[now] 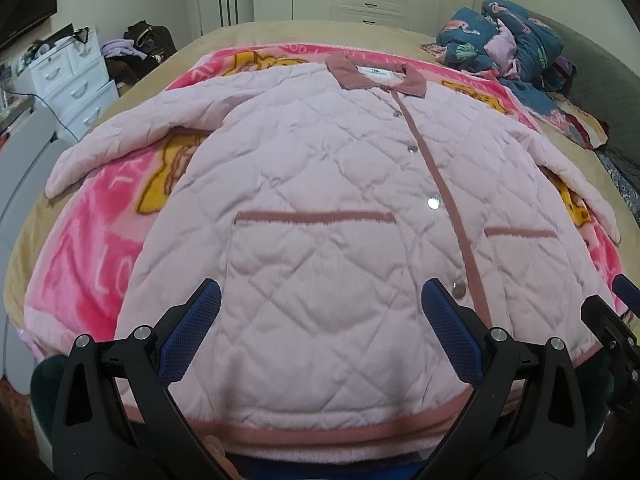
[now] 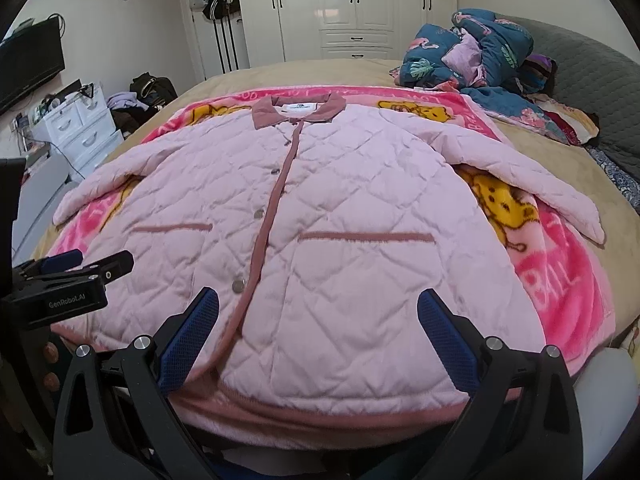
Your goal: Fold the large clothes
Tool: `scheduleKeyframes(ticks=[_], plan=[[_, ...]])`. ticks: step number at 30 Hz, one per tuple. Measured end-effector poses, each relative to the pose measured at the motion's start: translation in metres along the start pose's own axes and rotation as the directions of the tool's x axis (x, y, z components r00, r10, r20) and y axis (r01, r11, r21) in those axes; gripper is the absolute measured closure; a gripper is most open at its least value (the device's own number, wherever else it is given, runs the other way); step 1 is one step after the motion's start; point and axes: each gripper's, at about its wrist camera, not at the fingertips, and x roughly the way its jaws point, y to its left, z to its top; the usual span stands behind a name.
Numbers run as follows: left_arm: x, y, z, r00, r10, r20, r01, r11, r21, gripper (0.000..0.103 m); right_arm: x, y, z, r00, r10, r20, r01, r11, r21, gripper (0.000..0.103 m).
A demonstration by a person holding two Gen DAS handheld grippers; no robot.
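Lying flat and face up on a pink cartoon blanket (image 1: 100, 240) spread over the bed (image 2: 320, 68), the pink quilted jacket (image 1: 320, 208) is buttoned down its dusty-rose placket, collar (image 2: 298, 110) at the far end and hem nearest both cameras. Its sleeves spread out to either side of the jacket body, resting on the blanket. The left hand-held gripper (image 1: 320, 312) hovers above the jacket's hem, left of the placket, its blue-padded fingers (image 1: 202, 312) spread wide with nothing between them. The right hand-held gripper (image 2: 318, 312) hangs over the hem to the right of the placket, jaws likewise apart and empty. Beyond the jacket's right shoulder sits a crumpled blue flamingo-print quilt (image 2: 472, 52); white wardrobes (image 2: 352, 8) stand past the collar, and a white drawer unit (image 1: 72, 76) lies off the left sleeve.
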Motion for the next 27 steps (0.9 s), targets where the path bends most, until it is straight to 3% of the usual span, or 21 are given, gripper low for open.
scheduleKeyframes(ticks=[11,27], plan=[[0.017,0.006,0.044,1.0,-0.004,-0.005,0.003,0.999,-0.046,0.009,0.023,-0.003,0.042,1.0,0.024,-0.003,-0.024,1.0,0.001,0.004],[0.053,-0.018,0.117,0.999,-0.009,-0.034,0.008,1.0,-0.012,0.009,0.058,-0.028,0.123,0.999,-0.018,0.041,0.016,0.999,0.037,0.004]])
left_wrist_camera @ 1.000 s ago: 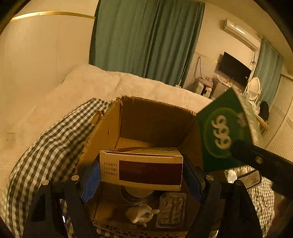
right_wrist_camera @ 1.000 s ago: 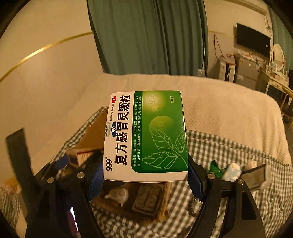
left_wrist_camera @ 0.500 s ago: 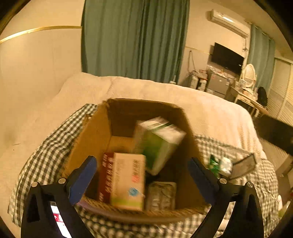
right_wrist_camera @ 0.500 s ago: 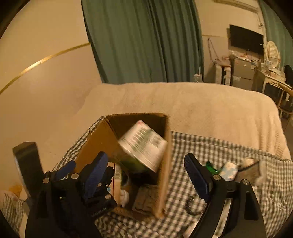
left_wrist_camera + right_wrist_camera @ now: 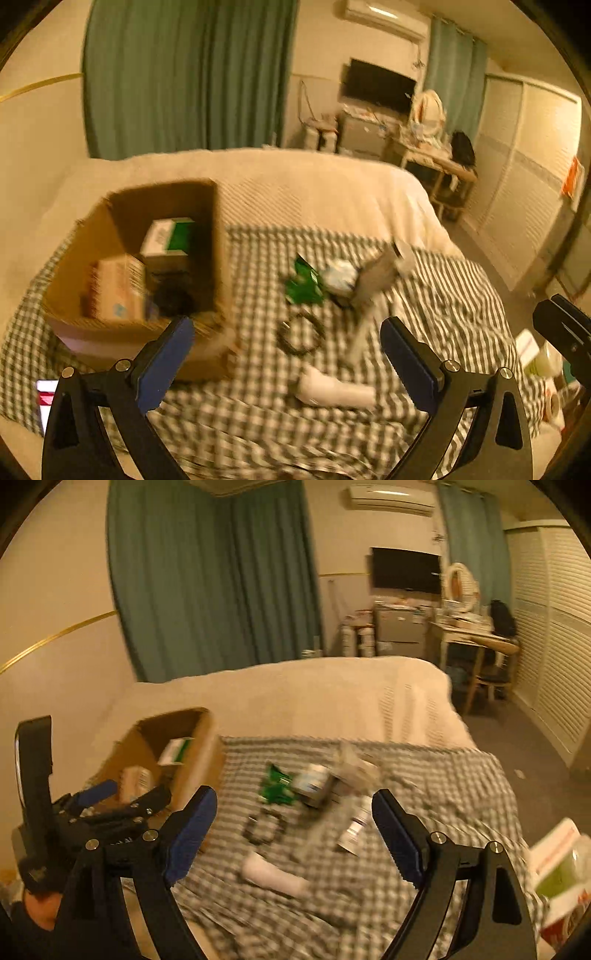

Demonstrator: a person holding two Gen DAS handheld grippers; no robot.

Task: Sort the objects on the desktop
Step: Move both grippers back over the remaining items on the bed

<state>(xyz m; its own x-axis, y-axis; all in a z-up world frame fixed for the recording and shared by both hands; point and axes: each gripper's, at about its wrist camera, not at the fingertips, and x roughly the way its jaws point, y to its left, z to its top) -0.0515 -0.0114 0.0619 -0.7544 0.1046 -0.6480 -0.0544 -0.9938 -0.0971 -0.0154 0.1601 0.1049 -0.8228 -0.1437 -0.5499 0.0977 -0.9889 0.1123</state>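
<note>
An open cardboard carton (image 5: pixel 218 258) stands at the left of the checked cloth (image 5: pixel 443 302). Inside it lie a green-and-white medicine box (image 5: pixel 166 240) and a beige box (image 5: pixel 118 291). On the cloth right of the carton lie a green packet (image 5: pixel 303 284), a black coiled cable (image 5: pixel 299 336), a white roll (image 5: pixel 332 391) and a small bottle (image 5: pixel 356 827). My left gripper (image 5: pixel 286 332) is open and holds nothing, hovering over the cable. My right gripper (image 5: pixel 293 797) is also open with nothing in it, above the same loose items. The carton (image 5: pixel 207 746) sits to its left.
The cloth covers the near end of a bed with a cream blanket (image 5: pixel 314 694). A red-and-white package (image 5: pixel 557 849) and a greenish container sit at the far right edge. A desk, chair, television and slatted wardrobe stand beyond the bed.
Both grippers opened and dropped their boxes into the carton, then pulled back and swung right. The carton has shifted to the left of both views, and the loose items are now centred.
</note>
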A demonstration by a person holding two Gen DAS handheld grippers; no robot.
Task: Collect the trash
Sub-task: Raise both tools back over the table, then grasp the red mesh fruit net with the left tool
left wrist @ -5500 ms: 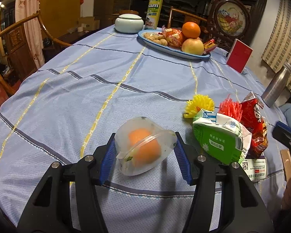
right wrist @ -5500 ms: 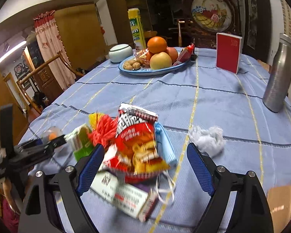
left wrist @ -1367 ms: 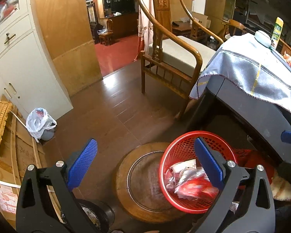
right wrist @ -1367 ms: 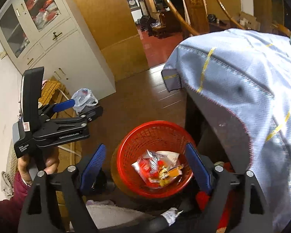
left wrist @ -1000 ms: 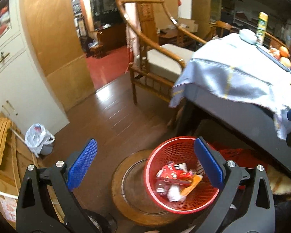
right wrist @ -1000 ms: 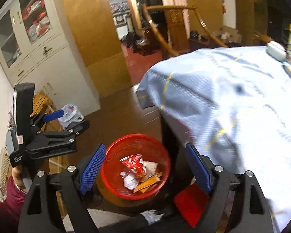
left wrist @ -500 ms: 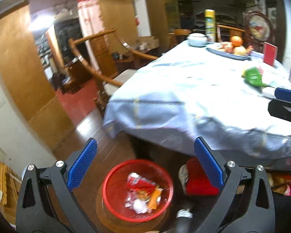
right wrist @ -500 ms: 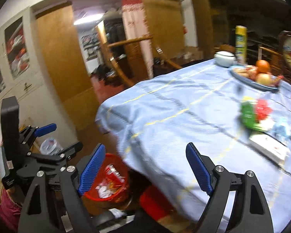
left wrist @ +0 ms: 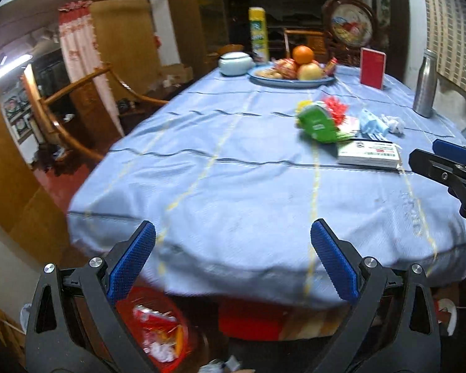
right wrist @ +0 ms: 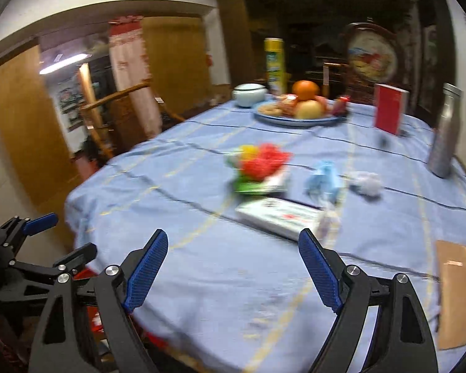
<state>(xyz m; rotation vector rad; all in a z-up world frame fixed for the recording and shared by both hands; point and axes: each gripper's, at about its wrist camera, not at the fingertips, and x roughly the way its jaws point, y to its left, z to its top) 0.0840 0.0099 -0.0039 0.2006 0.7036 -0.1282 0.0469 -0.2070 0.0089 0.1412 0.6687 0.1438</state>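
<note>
Matt woven tablecloth; brushed-metal bottle; glossy (likely ceramic) fruit plate.

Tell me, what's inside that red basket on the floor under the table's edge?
The red basket holds a red snack wrapper and crumpled white paper. The left gripper covers part of it, so anything deeper stays hidden.

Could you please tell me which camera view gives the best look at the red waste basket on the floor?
The left wrist view: the red basket sits below the table edge, wrappers visible inside, partly behind the claw. The right wrist view shows only a red sliver behind its claw.
</note>
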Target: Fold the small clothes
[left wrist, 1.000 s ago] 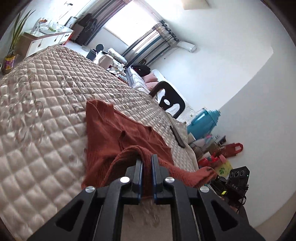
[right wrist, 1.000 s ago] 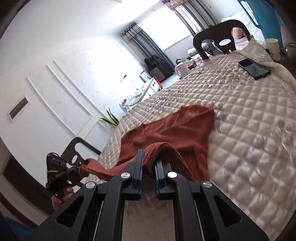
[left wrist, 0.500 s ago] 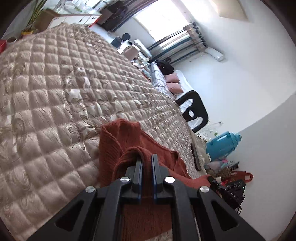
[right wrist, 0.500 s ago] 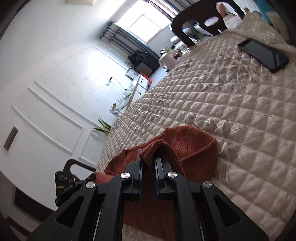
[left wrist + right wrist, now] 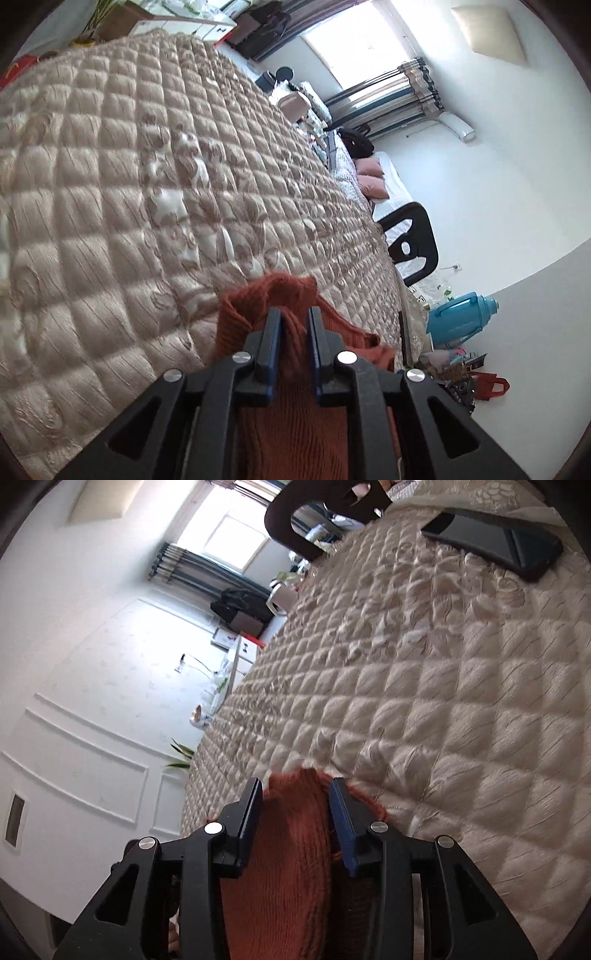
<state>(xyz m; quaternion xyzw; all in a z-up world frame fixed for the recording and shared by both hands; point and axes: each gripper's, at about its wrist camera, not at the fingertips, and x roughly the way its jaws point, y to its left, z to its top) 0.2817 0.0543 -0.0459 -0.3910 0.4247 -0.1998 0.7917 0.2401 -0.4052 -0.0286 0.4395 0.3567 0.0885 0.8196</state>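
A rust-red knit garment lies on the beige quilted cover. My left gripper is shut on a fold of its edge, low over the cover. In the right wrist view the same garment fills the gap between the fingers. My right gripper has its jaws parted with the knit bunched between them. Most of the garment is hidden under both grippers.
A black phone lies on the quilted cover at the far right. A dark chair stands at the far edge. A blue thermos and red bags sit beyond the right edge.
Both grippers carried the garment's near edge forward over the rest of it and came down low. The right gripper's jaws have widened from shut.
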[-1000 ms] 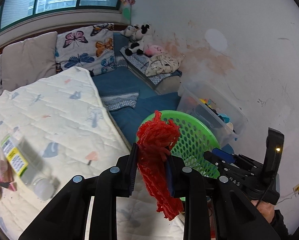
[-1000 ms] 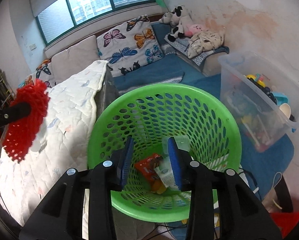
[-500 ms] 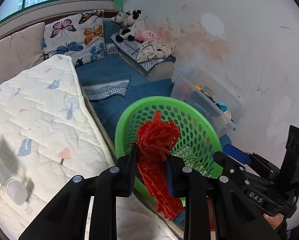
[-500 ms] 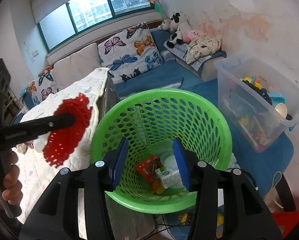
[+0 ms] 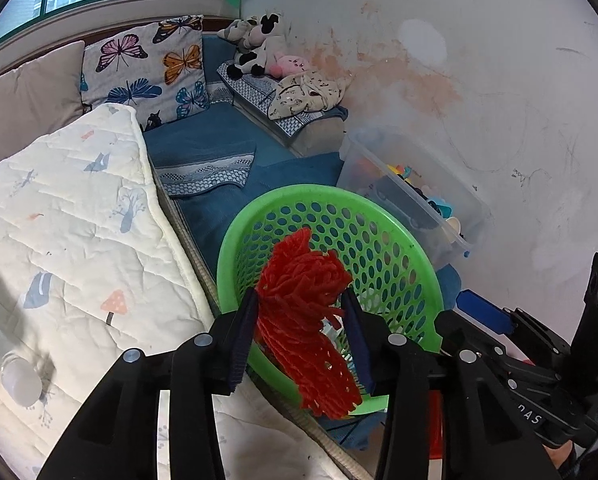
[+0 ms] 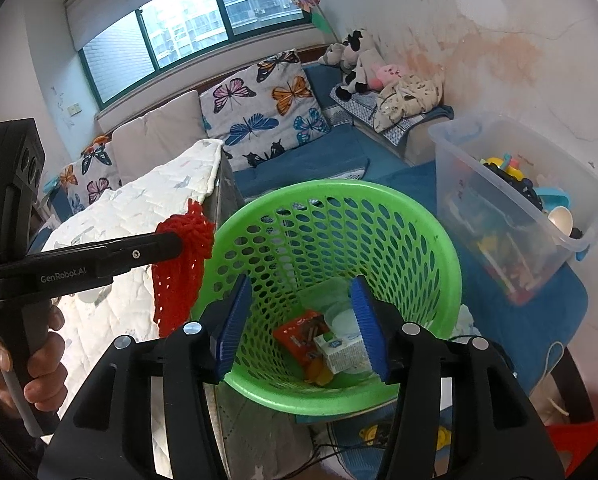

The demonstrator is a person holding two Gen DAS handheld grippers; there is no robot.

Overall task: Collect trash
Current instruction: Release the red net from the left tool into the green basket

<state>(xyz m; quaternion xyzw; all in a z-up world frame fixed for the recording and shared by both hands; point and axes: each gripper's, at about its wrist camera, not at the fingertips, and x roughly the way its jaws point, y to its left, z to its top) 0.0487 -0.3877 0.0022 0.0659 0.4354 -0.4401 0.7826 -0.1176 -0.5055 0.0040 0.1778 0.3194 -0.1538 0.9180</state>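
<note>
My left gripper [image 5: 301, 314] is opening, red net [image 5: 307, 320] between its pads, basket [image 5: 403, 240] at twelve o'clock; right gripper [image 6: 299, 320] opening, empty.

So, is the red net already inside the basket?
No, the red net hangs in the left gripper outside the basket's rim, over the quilt's edge.

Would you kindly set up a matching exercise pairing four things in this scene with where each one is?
Things:
1. red mesh net
2. small white carton
3. toys
4. plastic bottle

Places:
A. lying on the white quilt
B. at the bottom of the green basket
C. inside the clear storage bin
D. between the pads of the left gripper

Pairs: 1-D, 2-B, 3-C, 4-A
</note>
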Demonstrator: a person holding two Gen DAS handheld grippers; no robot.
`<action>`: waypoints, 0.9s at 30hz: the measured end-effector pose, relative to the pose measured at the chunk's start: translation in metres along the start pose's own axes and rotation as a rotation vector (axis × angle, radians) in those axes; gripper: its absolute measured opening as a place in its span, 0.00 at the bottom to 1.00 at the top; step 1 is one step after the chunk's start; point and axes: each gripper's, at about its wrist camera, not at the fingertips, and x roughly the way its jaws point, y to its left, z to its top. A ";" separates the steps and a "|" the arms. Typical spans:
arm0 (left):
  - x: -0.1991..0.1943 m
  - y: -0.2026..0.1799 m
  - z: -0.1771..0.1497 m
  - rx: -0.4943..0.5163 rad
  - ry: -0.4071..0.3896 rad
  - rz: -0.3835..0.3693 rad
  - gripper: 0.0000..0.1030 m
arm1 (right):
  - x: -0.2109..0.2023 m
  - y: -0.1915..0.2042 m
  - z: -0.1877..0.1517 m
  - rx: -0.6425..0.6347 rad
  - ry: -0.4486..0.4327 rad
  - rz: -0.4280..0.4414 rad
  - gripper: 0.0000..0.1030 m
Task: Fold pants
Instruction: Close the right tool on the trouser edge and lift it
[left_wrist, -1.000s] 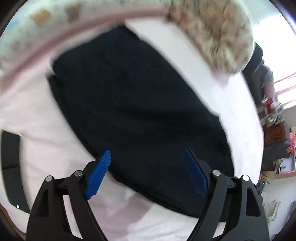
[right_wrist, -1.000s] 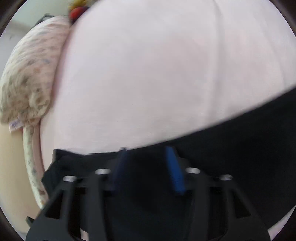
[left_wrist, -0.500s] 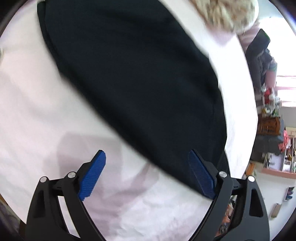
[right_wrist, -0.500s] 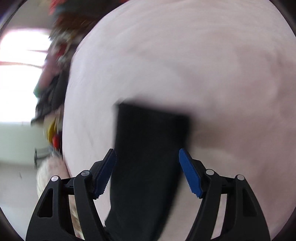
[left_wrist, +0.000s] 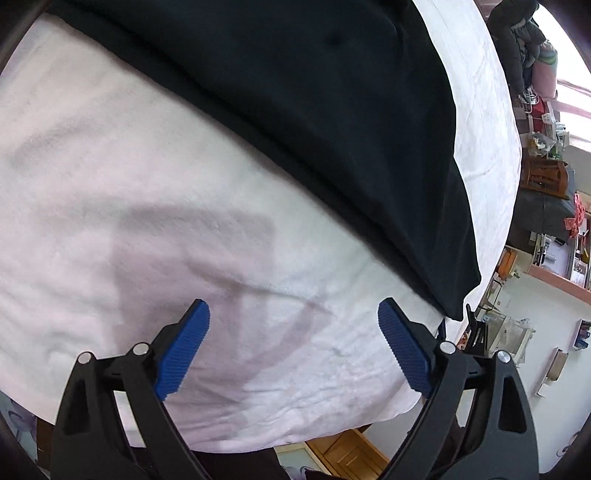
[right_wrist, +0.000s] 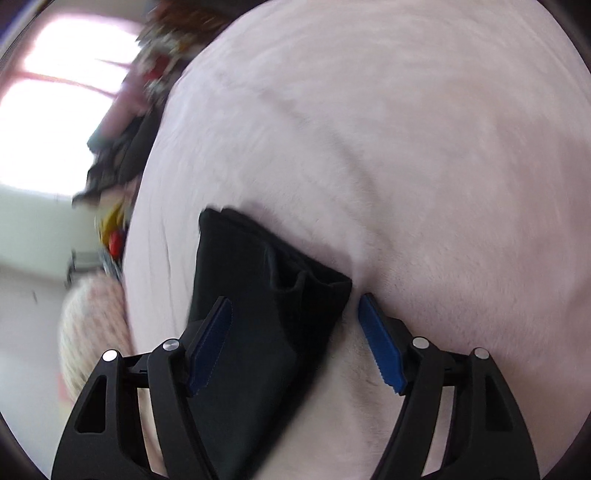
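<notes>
Bed sheet (left_wrist: 155, 192): pale pink, spread under everything
Pants (left_wrist: 314, 103): black, flat on the sheet
Left gripper (left_wrist: 293, 345): released, over bare sheet beside the pants' corner
Right gripper (right_wrist: 295, 343): released, pants' end (right_wrist: 266, 295) between its spread pads, ungripped

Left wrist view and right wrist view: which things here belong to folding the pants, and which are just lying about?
Job:
- black pants, spread on the bed
- pink bed sheet, the folding surface
- left claw, open
- right claw, open

Lying about:
- patterned pillow
- cluttered shelves
- wooden drawers
</notes>
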 end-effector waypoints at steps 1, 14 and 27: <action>0.003 -0.003 -0.001 0.000 0.001 0.003 0.90 | 0.001 0.008 -0.004 -0.091 0.006 -0.033 0.67; 0.021 -0.007 -0.048 0.010 0.017 0.033 0.91 | 0.002 0.053 -0.049 -0.658 -0.094 -0.303 0.58; 0.045 -0.020 -0.079 0.025 0.053 0.024 0.92 | 0.000 0.001 0.003 -0.216 0.001 0.025 0.53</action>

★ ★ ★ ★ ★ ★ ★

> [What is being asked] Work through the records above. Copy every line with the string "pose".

> [Exercise output]
Tool: `scheduleKeyframes(ticks=[_], plan=[[_, ...]])`. ticks: step number at 30 Hz, one per tuple. Measured end-effector poses, each relative to the pose measured at the motion's start: translation in metres along the start pose's own axes and rotation as the directions of the tool's x axis (x, y, z components r00, r10, r20) and y axis (r01, r11, r21) in those axes; gripper is the absolute measured closure; a gripper is most open at its least value (the device's own number, wherever else it is given, runs the other way); step 1 is one step after the motion's start; point and axes: each gripper's, at about its wrist camera, not at the fingertips, and x roughly the way its jaws point, y to its left, z to its top; the usual span stands behind a name.
`<action>`: waypoints, 0.9s at 30hz: the measured end-effector pose, relative to the pose measured at the chunk's start: translation in metres along the start pose's own axes and rotation as a rotation vector (axis × angle, radians) in those axes; gripper: its absolute measured opening as a place in its span, 0.00 at the bottom to 1.00 at the top; step 1 is one step after the chunk's start; point and axes: each gripper's, at about its wrist camera, not at the fingertips, and x roughly the way its jaws point, y to its left, z to its top. A ";" separates the steps and a "|" the arms. Typical spans:

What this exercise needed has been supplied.